Since Darlington has been repaved, will running both the Nationwide Series race and the Sprint Cup race be a benefit this weekend? Because even though there's not much correlation between the two cars, will the extra track time prove worthwhile?
"If everything is going all right with both cars and it's not a cluster, yeah, it's a great opportunity. If it's a cluster, then it's a bad opportunity to be running both series. You can potentially learn about what the track's characteristics are as far as how the balance of the car is going to change through the course of the race. It could certainly be an advantage this week."
Given the fact that you don't have to worry about points, has competing in the Nationwide Series been like running in NASCAR in its purest form -- where you're there just to win?

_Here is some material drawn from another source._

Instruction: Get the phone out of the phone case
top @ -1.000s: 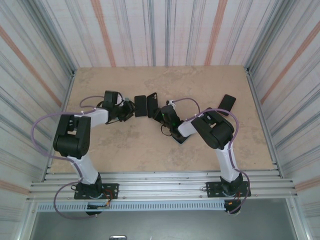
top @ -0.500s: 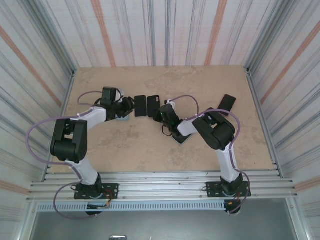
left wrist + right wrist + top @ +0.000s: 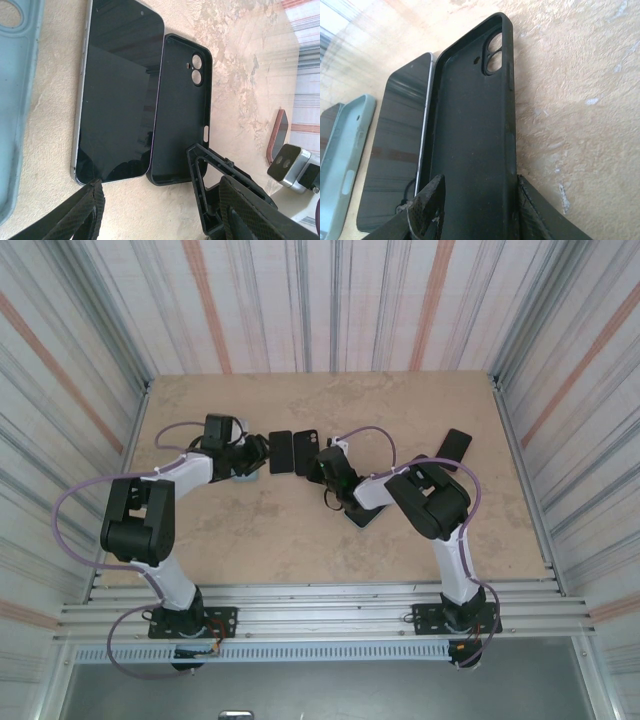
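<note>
Your right fingers (image 3: 427,205) straddle the near end of the empty black case (image 3: 470,125), one at each long wall. You cannot tell from these views whether they pinch it or only sit against it. Your left fingers (image 3: 82,212) stand wide with nothing between them, low over the counter (image 3: 240,65) at the near end of the phone (image 3: 120,95).

The phone lies flat on the counter, screen up, fully out of the case and just beside it, their long edges running side by side and all but touching. The case lies open side up, its camera cut-out at the far end. On the phone's other side lies a pale blue case (image 3: 15,100). Toward the counter's right edge, well apart, sits a dark slab (image 3: 455,447); whether it is a phone or a case is not clear.

As I judge it, the removal itself is done, since no part of the phone sits inside the shell. What remains is the let-go. Spread the right fingers fully in case they bear on the case. Then lift straight up before you draw back, so no fingertip drags the case into the phone. Raise the left arm the same way, because its tips are close to the phone's near edge and a sideways sweep could nudge it.
</note>
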`<state>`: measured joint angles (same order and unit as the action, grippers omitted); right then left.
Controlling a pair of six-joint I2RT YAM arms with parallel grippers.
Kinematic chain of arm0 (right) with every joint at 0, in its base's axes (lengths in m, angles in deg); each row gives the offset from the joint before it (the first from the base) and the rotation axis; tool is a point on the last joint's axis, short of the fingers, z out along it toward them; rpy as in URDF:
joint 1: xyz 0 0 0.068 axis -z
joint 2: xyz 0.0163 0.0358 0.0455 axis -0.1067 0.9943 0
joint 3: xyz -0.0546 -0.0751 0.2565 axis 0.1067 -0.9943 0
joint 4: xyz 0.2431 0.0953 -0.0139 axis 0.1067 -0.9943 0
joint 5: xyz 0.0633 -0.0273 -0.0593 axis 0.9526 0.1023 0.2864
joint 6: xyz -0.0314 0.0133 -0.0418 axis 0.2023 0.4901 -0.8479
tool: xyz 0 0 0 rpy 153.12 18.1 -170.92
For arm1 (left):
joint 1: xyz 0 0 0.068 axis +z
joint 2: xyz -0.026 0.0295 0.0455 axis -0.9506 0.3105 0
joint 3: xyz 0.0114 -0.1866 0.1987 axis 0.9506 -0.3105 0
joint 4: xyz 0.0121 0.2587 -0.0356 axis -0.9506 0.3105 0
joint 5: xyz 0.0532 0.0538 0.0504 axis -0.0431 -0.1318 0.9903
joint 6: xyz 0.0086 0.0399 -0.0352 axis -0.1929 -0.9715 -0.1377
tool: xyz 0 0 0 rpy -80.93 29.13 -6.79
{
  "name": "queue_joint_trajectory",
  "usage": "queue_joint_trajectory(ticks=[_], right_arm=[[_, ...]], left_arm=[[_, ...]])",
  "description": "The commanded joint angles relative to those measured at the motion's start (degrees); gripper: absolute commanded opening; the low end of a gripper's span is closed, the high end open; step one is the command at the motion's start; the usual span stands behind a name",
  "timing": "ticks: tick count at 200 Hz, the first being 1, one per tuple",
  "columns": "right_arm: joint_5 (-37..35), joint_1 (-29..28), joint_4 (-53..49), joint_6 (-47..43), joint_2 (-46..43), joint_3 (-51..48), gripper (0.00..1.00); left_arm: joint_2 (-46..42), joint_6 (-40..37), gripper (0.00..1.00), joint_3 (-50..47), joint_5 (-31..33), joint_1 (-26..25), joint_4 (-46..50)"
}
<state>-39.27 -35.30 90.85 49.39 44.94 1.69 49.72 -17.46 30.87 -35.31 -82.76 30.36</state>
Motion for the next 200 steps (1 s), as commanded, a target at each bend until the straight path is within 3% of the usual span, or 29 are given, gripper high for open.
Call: queue_joint_trajectory(ticks=[1, 82, 125, 159, 200], right_arm=[[1.1, 1.0, -5.3, -3.3, 0.5, 0.2, 0.41], [1.8, 2.6, -15.3, -9.5, -12.5, -2.2, 0.61], [3.4, 4.7, -23.1, -8.9, -23.4, -7.5, 0.8], [6.0, 7.5, -35.0, -3.3, -31.1, -9.2, 0.83], [7.3, 8.2, -48.3, 4.0, -39.2, -12.3, 0.91]], left_arm=[[-2.9, -1.6, 0.64, 1.8, -0.5, 0.5, 1.6], [-9.0, -4.6, 0.67, 3.0, -1.7, 0.4, 5.7], [-14.0, -6.4, 0.75, 1.2, -2.0, -0.4, 7.4], [-17.1, -8.7, 0.88, -1.2, -1.1, -2.4, 7.3], [-19.7, -8.2, 0.94, -4.6, -0.9, -5.3, 5.6]])
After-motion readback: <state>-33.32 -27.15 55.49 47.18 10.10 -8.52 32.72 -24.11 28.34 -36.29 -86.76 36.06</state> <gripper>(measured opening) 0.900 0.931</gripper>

"You're still racing for points for the team. The team's going to run every race, so even though you're not behind the steering wheel every race, it's not a go-for-broke attitude. You're still point racing. Not on your behalf, but on the team's behalf. That part you still take pride in. As far as winning, it's still your personal goal as a driver to go out and win, and that doesn't change no matter what you're driving. If it's just a team that's only running a part-time schedule, then you can go with that go-for-broke attitude. But we've got a team that obviously finished second in the points last year and has a shot to win it this year. You want to go out and race and be conscious of that every time you're in the car for them."
Why is a win at Darlington a feather in any driver's cap?
"Darlington is such a tough track to get a handle on and to be good at all day. New pavement, old pavement -- I really don't think it matters. You don't see a lot of guys who have a lot of success there. You see only a handful of guys who religiously run well there. That just shows you how difficult Darlington is to get a handle on. If you can have a good day and win there, it's a track that's like winning at Bristol (Tenn.). It's the same type of feeling -- knowing that you conquered something that's very hard to obtain."
Chassis No. 2041: This chassis has the most race experience out of any chassis currently in Joe Gibbs Racing's Nationwide Series stable. Friday night's Diamond Hill Plywood 200 will be the 46th race for Chassis No. 2041, dating back to its debut in the 2003 Tropicana Twister 300 at Chicagoland Speedway with former JGR driver Mike Bliss at the controls. While this chassis made its debut in 2003, it didn't get its first win until Denny Hamlin brought the car to victory lane in the 2006 Diamond Hill Plywood 200 at Darlington. Hamlin also brought this same chassis to victory lane one year later in the same event at Darlington. In addition to the wins at Darlington, Hamlin drove No. 2041 to poles at Darlington, Dover (Del.) International Speedway and Chicagoland in 2007. Chassis No. 2041's most recent race -- and only race thus far in 2008 -- came at Bristol (Tenn.) Motor Speedway in March, where Hamlin started second and led the first 37 laps before a punctured right front tire on lap 70 forced an unscheduled pit stop that put him three laps down.